Back to all articles
2025-12-24

Building a Plug-and-Play Digital Proctoring Solution: Scaling to 50K Concurrent Users

How we built an independent, plug-and-play proctoring solution that handles 50,000 concurrent users—and the technical decisions that made it possible.

Digital proctoring is essential for maintaining integrity in online assessments, but existing solutions often come with significant limitations: high costs, scalability issues, and lack of customization. This is how we architected a plug-and-play proctoring system that handles 50k concurrent users, costs approximately ₹0.35 per user, and provides full control over the experience.

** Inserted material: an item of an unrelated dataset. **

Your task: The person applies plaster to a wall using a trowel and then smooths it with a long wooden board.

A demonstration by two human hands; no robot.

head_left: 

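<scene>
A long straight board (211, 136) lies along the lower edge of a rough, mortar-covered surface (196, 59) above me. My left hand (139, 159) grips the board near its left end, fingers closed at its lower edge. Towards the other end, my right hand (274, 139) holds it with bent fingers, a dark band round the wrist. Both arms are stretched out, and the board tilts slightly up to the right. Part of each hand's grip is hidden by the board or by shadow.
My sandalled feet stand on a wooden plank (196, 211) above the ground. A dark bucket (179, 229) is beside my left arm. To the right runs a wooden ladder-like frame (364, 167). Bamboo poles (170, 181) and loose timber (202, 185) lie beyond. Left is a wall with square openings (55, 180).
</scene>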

The solution: A lightweight SDK that integrates into any web application via a simple script tag, with a scalable backend that can handle massive concurrent loads.


Use Cases

This proctoring solution is designed as a plug-and-play system that can be integrated into various educational and assessment platforms:

  1. Online Examinations: High-stakes competitive exams, certification tests, and academic assessments requiring strict integrity monitoring.
  2. Live Class Attentiveness: Monitor student engagement during live online classes by tracking presence, attention levels, and participation patterns.
  3. Remote Interviews: Ensure candidate authenticity during remote hiring processes.
  4. Training & Certification: Track completion and authenticity for professional development courses.
  5. Adaptive Learning Assessments: Monitor student behavior during adaptive learning sessions to ensure genuine engagement.

The system is designed to be non-intrusive, with minimal performance impact on the host application, making it suitable for long-duration sessions (3+ hours) without degrading user experience.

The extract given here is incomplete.